Further, the lightweight fully-distributed hydrophone towing cable is of a round straight cable structure, wherein the towing cable body comprises a rigid mandrel layer and an elastic sensitization layer which are sequentially distributed from inside to outside;

the rigid mandrel layer is used for resisting axial stretching deformation of the towing cable in the towing process and simultaneously ensuring the towing cable to be suspended in the sea; the elastic sensitization layer is wrapped on the rigid mandrel layer and is used for contracting or expanding under the action of underwater sound pressure signals to realize transverse sound wave sensing of the towing cable;

the microstructure optical fiber is spirally and tightly wound on the elastic sensitization layer, the length of the microstructure optical fiber changes along with the contraction or expansion of the elastic sensitization layer, so that the phase at each position correspondingly changes, and the transverse deformation of the elastic sensitization layer is converted into the axial strain of the microstructure optical fiber.

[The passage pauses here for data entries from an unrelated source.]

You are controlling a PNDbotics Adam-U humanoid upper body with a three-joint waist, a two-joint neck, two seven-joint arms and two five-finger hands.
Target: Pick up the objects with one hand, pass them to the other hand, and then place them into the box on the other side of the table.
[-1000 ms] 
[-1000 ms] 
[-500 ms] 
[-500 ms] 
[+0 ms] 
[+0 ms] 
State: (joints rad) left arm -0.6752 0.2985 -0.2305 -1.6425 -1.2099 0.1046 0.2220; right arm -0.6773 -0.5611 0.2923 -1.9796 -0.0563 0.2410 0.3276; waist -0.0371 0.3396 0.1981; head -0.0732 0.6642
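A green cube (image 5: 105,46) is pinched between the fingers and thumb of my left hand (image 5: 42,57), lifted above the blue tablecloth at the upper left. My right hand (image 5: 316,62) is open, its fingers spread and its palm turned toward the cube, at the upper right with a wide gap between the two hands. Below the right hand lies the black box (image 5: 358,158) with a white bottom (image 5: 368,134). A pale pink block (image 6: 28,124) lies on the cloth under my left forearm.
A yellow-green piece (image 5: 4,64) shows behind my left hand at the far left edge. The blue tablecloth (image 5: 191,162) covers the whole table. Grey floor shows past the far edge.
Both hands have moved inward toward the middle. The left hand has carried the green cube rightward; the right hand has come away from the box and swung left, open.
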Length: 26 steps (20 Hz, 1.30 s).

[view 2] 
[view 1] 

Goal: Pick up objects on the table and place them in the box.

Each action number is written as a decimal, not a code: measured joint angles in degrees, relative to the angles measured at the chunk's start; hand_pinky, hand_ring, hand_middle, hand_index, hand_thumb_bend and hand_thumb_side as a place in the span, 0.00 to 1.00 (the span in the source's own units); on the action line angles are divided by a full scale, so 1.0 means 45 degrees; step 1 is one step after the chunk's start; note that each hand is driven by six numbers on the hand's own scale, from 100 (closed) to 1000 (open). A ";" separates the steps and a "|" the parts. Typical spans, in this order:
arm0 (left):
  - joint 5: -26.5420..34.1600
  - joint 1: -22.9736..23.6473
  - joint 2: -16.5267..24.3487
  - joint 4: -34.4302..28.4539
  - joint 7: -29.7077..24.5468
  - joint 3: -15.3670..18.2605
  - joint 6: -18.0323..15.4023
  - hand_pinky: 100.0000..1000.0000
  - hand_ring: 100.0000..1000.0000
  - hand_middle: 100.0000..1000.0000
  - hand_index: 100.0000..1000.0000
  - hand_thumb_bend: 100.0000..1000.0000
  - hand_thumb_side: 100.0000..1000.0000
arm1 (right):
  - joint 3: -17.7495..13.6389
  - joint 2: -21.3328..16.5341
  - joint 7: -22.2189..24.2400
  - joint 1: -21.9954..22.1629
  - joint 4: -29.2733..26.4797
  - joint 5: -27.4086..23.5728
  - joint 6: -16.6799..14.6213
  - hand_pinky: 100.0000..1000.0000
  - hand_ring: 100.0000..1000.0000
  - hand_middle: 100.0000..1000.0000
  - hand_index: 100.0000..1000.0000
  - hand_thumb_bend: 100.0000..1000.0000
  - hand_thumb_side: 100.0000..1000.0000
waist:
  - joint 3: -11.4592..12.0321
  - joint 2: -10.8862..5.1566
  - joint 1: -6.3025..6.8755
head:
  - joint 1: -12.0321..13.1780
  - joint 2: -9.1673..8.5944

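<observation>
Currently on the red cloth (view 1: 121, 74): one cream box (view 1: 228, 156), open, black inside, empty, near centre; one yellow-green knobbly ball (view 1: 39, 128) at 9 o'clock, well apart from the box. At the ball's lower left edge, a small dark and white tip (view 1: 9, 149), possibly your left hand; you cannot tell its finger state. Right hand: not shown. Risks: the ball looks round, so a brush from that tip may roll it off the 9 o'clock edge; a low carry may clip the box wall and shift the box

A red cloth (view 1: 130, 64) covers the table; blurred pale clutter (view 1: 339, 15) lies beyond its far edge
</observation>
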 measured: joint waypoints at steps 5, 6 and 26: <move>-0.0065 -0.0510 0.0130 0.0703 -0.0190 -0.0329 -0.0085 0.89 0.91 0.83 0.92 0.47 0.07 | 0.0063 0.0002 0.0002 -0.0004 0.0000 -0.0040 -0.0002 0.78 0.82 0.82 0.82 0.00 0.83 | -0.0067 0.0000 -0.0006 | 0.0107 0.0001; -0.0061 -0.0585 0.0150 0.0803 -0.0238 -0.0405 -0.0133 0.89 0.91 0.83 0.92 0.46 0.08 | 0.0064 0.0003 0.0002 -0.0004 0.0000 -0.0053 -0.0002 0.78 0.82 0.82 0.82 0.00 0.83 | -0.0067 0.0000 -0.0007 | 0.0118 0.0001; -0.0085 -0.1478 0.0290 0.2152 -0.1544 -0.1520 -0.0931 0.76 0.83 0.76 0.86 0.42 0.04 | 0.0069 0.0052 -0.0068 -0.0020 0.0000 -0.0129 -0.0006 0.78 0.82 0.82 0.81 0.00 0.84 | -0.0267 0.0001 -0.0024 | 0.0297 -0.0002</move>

Optionally, the microstructure optical fiber is spirally wound on the elastic sensitization layer in an equidistant and uniform mode, and the transverse deformation of the elastic sensitization layer is converted into the axial strain of the microstructure optical fiber, so that the full-distributed underwater acoustic sensing sensitization is realized.

Further, the space resolution of the towing cable to underwater sound waves is adjusted by changing the winding intercept of the microstructure optical fiber and the surface perimeter of the elastic sensitivity enhancing layer.

Optionally, the microstructure optical fiber is spirally wound on the elastic sensitization layer in a local dense mode to form a high-sensitivity small-size underwater acoustic sensing unit, so that a small-track-pitch high-sensitivity underwater acoustic sensing unit array is realized.

Further, the space resolution of the towing cable to underwater sound waves is adjusted by changing the spacing between adjacent densely wound areas.

Preferably, the lightweight fully-distributed hydrophone towing cable further comprises an acoustic transmission waterproof layer wrapped on the microstructure optical fiber and the elastic sensitization layer; the sound-transmitting waterproof layer is used for providing transverse hydrostatic pressure protection for the microstructure optical fiber and transmitting a hydroacoustic signal to the elastic sensitization layer.

Preferably, the lightweight fully distributed hydrophone towing cable further comprises a protective sheath encapsulated at the outermost part of the towing cable for protecting the internal structure of the towing cable.

Optionally, the rigid mandrel layer is formed by wrapping Kevlar fibers on the surface of a duralumin alloy cable or a steel cable; the hard aluminum alloy cable or the steel cable has a larger Young modulus and is used for resisting tensile deformation in the dragging process of the dragging cable; the low-density Kevlar fiber also has a large Young modulus and strong tensile property, and meanwhile, the overall density of the hydrophone towing cable can be adjusted, so that the density of the towing cable is close to that of seawater, and the towing cable is guaranteed to be suspended in the sea.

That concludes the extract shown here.